── Given records ──

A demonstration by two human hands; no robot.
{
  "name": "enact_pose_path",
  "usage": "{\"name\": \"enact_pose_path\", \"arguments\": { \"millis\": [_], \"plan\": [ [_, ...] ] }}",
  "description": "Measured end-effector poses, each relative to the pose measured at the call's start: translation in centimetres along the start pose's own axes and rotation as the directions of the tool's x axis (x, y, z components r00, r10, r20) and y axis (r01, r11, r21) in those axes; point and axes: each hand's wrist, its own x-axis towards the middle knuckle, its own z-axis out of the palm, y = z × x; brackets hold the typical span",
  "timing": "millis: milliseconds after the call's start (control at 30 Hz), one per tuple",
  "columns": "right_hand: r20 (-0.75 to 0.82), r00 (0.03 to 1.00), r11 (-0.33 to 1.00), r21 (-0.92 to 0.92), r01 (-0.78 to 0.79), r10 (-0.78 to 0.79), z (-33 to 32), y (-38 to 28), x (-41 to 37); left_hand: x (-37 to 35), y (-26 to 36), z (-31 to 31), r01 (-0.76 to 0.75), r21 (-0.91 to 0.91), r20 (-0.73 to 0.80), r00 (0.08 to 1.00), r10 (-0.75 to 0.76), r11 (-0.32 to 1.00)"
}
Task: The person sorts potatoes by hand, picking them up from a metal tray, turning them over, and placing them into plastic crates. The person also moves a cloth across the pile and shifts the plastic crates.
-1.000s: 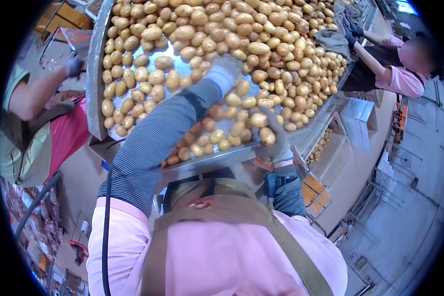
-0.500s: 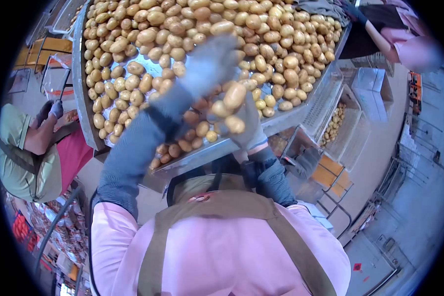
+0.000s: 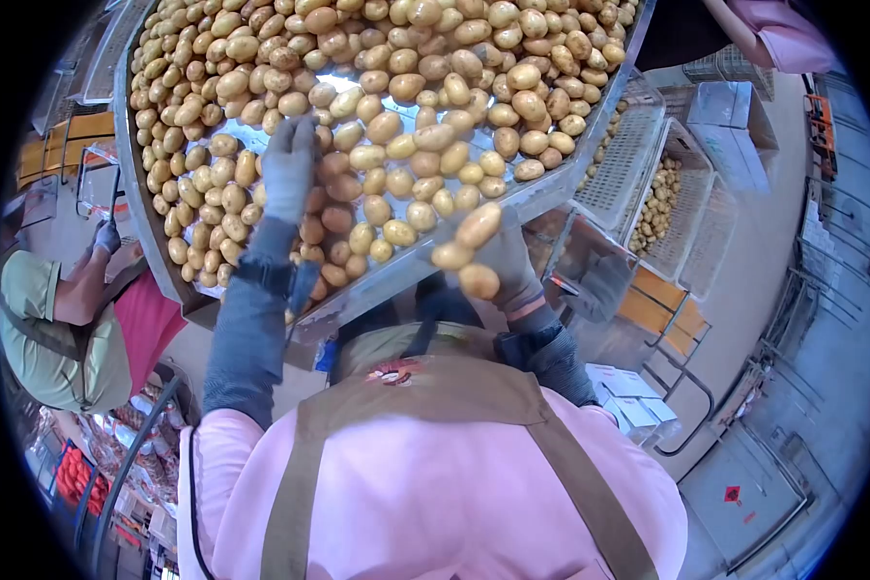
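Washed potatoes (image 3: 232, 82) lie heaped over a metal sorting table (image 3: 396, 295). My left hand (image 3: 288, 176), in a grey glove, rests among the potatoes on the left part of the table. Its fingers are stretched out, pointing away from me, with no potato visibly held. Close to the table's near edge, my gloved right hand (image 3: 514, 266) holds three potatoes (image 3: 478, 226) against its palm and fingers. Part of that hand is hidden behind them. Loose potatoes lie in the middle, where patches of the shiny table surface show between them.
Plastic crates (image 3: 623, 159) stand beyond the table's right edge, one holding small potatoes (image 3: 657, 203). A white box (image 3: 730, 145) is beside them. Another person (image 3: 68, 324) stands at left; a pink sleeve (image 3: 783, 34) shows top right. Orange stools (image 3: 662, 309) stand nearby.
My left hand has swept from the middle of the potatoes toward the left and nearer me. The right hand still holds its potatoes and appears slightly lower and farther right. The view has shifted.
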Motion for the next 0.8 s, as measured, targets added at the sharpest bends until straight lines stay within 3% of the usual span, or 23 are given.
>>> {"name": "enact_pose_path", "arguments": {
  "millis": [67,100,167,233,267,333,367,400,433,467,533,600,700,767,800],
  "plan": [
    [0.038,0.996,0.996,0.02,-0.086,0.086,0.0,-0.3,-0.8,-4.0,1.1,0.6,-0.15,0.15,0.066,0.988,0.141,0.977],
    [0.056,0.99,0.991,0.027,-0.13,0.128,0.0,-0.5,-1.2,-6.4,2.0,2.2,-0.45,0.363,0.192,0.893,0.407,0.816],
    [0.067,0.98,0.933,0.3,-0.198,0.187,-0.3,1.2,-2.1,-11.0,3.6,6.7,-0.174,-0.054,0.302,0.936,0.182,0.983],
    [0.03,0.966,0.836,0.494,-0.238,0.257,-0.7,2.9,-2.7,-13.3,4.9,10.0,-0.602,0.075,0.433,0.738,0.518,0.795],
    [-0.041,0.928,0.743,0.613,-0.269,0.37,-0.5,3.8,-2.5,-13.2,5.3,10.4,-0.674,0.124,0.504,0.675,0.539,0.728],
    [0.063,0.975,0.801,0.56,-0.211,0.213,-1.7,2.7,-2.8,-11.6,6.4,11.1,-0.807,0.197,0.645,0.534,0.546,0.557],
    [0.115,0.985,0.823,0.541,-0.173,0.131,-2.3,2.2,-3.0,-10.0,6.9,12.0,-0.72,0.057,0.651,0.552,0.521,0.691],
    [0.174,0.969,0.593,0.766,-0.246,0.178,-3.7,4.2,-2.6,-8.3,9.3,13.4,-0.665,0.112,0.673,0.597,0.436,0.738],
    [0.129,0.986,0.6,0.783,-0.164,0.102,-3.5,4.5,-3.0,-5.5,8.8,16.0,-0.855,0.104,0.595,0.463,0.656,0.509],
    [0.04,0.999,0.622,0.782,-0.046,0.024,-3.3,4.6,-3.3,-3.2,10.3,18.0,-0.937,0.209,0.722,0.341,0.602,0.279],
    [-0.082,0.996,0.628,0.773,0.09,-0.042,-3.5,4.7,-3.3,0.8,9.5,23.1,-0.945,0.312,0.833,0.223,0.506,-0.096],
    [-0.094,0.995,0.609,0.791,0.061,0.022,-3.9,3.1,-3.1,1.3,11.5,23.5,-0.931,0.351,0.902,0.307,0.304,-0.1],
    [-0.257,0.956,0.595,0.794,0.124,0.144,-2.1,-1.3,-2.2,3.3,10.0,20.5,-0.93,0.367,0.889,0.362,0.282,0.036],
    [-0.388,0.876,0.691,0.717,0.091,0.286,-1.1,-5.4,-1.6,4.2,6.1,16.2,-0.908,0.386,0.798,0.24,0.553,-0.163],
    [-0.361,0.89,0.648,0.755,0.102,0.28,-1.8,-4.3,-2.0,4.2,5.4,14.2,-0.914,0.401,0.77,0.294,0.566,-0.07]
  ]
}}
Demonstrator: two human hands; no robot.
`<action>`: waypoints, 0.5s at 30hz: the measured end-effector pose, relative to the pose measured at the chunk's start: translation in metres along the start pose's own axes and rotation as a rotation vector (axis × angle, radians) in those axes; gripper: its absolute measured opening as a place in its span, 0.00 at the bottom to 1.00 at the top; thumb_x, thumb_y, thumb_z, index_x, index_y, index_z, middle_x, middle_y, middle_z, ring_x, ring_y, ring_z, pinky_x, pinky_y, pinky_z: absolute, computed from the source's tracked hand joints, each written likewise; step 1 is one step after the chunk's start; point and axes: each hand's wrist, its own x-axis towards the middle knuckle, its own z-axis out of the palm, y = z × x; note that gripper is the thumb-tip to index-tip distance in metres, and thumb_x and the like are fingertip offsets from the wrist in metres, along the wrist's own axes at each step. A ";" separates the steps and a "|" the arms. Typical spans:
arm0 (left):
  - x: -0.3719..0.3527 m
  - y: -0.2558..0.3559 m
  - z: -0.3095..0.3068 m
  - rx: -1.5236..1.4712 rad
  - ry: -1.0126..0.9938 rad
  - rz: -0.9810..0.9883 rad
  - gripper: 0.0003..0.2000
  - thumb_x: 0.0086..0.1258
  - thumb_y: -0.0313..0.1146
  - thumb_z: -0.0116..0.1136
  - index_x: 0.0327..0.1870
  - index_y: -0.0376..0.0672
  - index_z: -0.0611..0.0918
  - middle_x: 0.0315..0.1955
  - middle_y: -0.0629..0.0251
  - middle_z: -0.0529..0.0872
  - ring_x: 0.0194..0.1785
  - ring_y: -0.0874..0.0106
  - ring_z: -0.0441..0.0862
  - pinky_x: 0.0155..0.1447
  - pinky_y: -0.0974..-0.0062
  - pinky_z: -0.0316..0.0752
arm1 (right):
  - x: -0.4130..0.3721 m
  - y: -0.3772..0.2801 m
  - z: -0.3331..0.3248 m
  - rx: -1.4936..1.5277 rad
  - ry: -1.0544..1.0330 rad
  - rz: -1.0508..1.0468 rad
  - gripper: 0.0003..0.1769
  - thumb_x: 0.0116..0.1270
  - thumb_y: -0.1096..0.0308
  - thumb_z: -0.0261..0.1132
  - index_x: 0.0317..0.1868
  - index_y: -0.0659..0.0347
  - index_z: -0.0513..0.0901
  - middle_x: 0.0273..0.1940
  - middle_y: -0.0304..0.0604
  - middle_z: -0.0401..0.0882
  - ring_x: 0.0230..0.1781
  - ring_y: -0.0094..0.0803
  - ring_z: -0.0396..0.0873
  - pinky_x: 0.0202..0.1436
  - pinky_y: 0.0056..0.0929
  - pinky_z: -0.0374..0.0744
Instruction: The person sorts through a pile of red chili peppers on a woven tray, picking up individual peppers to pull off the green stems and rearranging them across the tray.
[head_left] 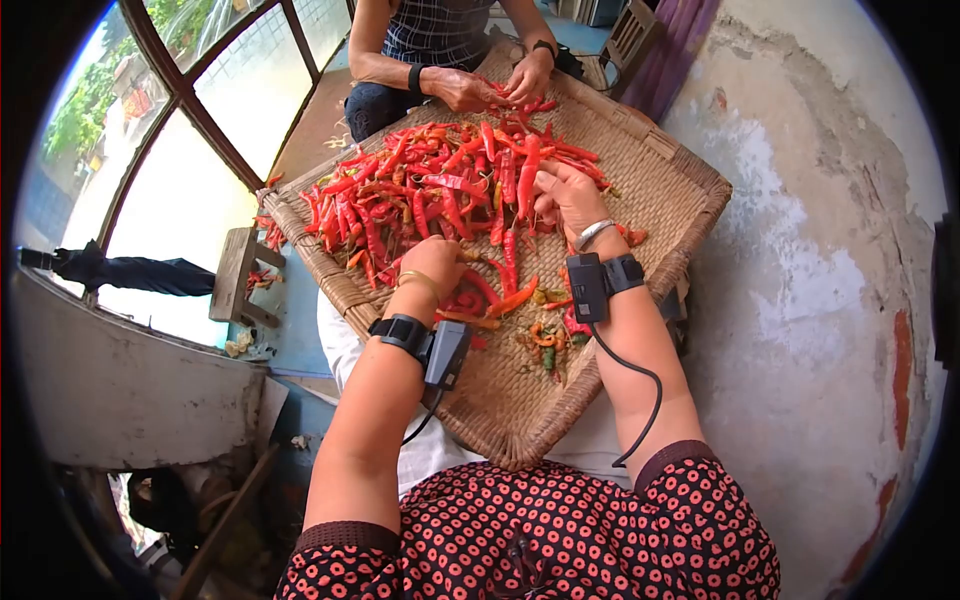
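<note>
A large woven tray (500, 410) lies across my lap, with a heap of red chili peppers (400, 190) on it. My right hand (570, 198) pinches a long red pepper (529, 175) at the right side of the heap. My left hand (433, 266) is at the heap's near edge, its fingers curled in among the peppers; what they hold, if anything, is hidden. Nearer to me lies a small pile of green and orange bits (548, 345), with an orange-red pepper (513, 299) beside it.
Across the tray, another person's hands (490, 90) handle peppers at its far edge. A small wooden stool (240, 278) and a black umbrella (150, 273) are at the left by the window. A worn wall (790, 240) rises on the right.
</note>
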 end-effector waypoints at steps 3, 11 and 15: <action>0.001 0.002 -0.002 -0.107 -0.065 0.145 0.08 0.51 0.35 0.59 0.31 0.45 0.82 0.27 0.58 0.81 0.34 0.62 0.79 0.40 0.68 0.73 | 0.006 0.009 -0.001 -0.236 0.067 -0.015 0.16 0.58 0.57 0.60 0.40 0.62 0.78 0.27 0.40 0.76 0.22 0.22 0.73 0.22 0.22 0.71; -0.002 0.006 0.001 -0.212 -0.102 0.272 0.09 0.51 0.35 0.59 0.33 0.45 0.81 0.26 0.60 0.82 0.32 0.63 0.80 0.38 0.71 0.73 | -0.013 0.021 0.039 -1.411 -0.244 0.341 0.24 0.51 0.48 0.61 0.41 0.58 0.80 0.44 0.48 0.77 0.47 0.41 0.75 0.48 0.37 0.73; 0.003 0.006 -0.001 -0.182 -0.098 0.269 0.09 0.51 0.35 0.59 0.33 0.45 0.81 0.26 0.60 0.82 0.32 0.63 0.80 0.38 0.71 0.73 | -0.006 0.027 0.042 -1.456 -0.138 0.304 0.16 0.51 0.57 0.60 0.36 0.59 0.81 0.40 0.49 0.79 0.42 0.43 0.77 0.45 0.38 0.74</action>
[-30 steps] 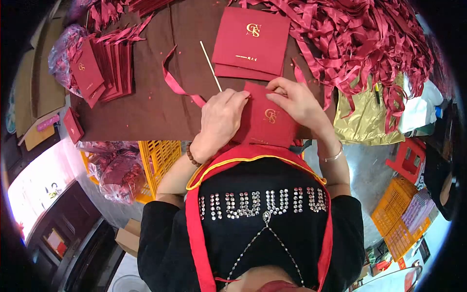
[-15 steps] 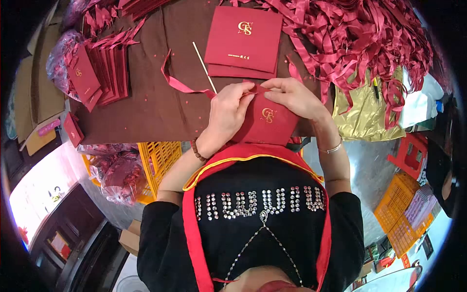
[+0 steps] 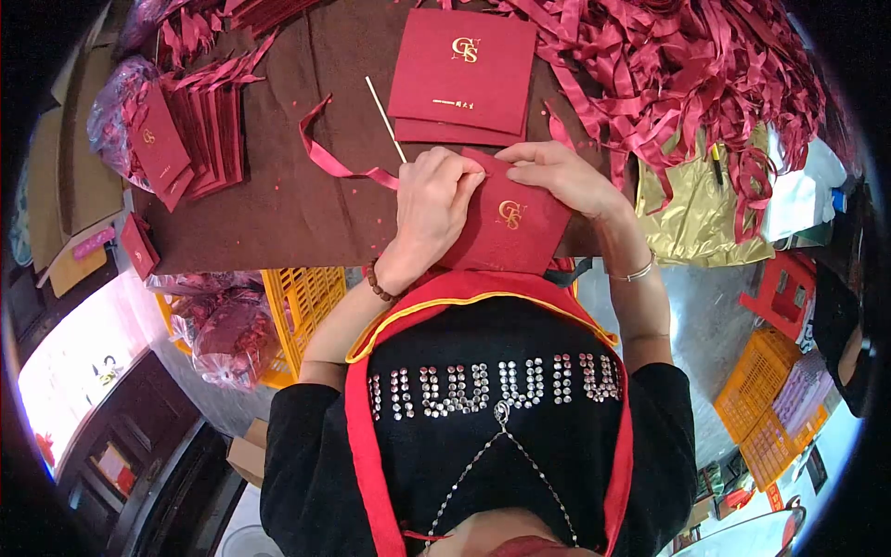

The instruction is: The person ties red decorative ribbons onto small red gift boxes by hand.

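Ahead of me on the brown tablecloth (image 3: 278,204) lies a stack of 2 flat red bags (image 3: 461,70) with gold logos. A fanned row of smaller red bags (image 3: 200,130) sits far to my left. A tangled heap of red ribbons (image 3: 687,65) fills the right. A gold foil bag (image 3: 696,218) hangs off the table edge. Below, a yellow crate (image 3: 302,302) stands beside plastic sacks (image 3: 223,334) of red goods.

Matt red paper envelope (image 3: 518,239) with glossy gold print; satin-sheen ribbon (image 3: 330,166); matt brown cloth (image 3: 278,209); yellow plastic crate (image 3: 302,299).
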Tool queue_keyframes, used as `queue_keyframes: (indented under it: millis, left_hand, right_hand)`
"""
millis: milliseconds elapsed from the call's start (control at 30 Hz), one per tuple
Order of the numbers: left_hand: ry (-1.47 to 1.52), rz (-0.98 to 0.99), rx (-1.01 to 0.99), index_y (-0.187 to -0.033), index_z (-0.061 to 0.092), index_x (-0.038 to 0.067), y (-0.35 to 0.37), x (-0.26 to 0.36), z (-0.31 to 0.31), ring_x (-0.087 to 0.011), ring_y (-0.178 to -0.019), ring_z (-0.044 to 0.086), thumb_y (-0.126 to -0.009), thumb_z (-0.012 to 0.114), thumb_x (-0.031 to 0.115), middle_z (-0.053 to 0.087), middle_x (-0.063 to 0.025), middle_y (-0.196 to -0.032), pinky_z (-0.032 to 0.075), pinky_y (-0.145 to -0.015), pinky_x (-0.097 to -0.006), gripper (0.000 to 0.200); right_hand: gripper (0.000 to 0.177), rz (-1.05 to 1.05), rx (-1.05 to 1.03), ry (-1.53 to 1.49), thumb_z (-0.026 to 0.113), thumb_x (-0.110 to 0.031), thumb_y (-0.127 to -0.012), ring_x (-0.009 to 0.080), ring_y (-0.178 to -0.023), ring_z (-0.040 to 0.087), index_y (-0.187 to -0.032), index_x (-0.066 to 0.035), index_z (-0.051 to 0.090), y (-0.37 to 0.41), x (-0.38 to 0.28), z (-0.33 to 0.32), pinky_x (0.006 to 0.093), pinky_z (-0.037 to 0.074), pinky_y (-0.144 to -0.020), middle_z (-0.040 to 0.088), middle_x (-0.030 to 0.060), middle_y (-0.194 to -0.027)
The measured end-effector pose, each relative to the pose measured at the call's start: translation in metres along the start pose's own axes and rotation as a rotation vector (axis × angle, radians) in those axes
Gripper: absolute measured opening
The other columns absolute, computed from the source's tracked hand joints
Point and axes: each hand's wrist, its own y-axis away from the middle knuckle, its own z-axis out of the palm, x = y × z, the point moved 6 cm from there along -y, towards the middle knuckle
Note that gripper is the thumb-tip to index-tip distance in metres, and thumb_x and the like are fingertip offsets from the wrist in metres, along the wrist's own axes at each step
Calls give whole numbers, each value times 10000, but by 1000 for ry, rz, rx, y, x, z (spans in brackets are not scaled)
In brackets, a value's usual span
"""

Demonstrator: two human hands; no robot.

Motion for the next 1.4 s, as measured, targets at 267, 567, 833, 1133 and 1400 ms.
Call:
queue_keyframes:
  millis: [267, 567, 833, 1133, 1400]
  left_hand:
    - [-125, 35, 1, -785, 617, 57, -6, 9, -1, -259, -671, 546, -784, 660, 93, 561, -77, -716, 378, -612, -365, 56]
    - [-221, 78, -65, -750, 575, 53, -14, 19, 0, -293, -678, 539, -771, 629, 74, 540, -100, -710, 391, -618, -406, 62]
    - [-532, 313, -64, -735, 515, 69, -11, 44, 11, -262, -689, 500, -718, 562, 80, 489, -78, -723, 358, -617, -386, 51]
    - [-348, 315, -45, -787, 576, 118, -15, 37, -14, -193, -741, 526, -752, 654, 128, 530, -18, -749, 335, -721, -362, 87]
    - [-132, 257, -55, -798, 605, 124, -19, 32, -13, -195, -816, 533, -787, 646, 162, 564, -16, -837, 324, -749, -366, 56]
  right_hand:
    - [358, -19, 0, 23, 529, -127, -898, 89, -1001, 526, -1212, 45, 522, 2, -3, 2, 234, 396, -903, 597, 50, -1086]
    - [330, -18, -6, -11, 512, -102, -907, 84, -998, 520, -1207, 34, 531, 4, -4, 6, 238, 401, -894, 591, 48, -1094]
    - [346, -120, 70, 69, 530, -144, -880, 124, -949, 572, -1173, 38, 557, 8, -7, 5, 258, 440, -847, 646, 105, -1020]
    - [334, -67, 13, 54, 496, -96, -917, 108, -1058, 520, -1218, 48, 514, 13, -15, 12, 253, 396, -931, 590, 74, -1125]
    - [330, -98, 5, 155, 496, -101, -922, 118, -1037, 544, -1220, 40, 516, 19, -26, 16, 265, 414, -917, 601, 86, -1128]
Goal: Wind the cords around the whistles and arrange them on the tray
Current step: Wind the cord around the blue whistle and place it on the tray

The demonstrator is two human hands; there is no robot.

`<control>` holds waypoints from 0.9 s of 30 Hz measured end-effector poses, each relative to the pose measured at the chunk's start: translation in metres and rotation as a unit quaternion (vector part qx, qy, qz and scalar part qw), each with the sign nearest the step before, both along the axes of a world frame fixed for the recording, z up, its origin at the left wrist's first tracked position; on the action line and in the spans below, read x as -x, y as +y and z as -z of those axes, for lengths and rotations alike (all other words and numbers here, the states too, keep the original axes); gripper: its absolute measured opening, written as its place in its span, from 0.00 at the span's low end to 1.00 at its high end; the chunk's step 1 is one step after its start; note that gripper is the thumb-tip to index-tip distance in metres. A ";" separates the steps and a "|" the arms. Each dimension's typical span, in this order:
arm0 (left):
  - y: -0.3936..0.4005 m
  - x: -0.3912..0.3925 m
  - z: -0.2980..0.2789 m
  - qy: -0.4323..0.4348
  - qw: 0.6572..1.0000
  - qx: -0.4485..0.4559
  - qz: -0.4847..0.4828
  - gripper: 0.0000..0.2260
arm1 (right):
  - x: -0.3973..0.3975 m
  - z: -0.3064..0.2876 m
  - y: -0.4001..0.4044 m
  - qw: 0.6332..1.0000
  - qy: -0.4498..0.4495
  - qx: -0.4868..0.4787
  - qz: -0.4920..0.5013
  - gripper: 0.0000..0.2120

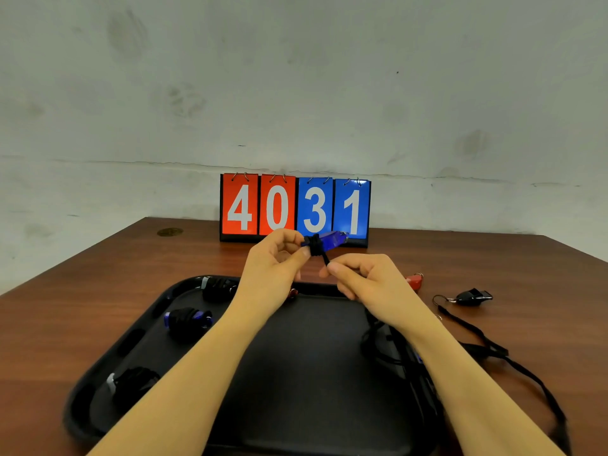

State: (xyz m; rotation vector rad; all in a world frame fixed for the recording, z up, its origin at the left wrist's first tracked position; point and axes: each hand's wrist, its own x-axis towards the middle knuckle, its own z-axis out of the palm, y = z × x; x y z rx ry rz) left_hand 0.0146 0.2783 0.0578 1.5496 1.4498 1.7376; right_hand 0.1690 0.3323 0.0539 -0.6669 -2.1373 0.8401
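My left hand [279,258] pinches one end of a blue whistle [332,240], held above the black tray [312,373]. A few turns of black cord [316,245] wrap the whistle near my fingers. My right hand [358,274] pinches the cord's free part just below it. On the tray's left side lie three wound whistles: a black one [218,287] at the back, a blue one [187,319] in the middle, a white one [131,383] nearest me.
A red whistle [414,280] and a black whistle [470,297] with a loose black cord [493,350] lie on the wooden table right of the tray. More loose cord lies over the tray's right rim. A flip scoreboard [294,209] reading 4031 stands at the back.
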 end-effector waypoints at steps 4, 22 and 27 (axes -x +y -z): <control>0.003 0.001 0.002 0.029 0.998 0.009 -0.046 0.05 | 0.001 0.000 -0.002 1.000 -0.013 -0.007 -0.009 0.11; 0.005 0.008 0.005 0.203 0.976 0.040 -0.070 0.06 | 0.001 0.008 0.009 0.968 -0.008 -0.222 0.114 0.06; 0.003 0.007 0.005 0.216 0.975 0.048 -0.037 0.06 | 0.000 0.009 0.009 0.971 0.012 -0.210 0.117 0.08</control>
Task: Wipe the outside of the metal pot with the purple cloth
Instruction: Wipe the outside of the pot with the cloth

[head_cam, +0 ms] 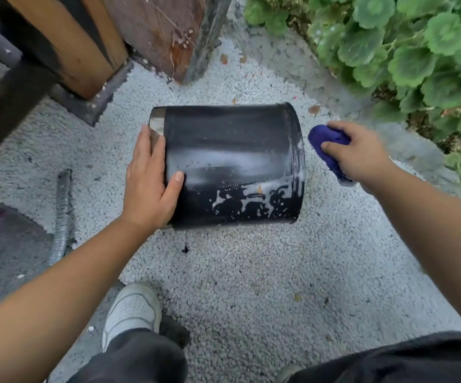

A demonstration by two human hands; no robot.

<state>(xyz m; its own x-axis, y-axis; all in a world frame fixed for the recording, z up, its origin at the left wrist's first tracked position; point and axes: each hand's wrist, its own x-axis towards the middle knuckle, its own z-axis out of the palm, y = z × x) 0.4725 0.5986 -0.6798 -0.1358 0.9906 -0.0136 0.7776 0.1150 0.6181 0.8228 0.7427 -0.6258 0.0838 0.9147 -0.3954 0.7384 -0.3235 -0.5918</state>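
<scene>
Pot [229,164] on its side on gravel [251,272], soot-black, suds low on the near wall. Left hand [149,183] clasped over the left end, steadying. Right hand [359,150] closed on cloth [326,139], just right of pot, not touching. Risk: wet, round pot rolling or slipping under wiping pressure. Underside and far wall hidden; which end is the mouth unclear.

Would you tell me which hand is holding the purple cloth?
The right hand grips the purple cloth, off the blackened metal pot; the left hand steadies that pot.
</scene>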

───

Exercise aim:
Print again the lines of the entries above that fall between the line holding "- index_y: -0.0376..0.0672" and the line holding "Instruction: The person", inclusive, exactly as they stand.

Solution for this task:
  - index_y: -0.0376..0.0672
  - index_z: -0.0611..0.0918
  - middle_x: 0.0315..0.1955
  - middle_y: -0.0629..0.0251
  - middle_z: -0.0529..0.0872
  - ring_x: 0.0194..0.1785
  - ring_y: -0.0874..0.0106
  - ring_z: -0.0441..0.0862
  - pinky_x: 0.0155..0.1447
  - pinky_y: -0.0974..-0.0062
  - pinky_z: -0.0316..0.0752
arm1 (right):
  - x: -0.4130..0.3721 m
  - y: -0.3772..0.2801 m
  - z: -0.3331..0.3248 m
  - rx: -1.4936..1.5277 rad
  - ry: -1.0544..1.0330 rad
  - rz: -1.0508..1.0468 rad
  - gripper: 0.0003..0.1769
  - thumb_x: 0.0116..0.1270
  - thumb_y: -0.1096..0.0308
  - thumb_z: -0.0261..0.1132
  - index_x: 0.0317..0.1868
  - index_y: -0.0659..0.0347
  - index_z: -0.0513..0.0901
  - middle_x: 0.0273..0.1940
  - middle_y: -0.0304..0.0604
  - middle_z: -0.0401..0.0882
  - ring_x: 0.0230..0.1781
  - ring_y: -0.0094..0.0803
  - ring_z: -0.0396..0.0873
  - pinky_x: 0.0202..0.1436
  - pinky_y: 0.0056..0.0929
  - pinky_z: -0.0374..0.0744
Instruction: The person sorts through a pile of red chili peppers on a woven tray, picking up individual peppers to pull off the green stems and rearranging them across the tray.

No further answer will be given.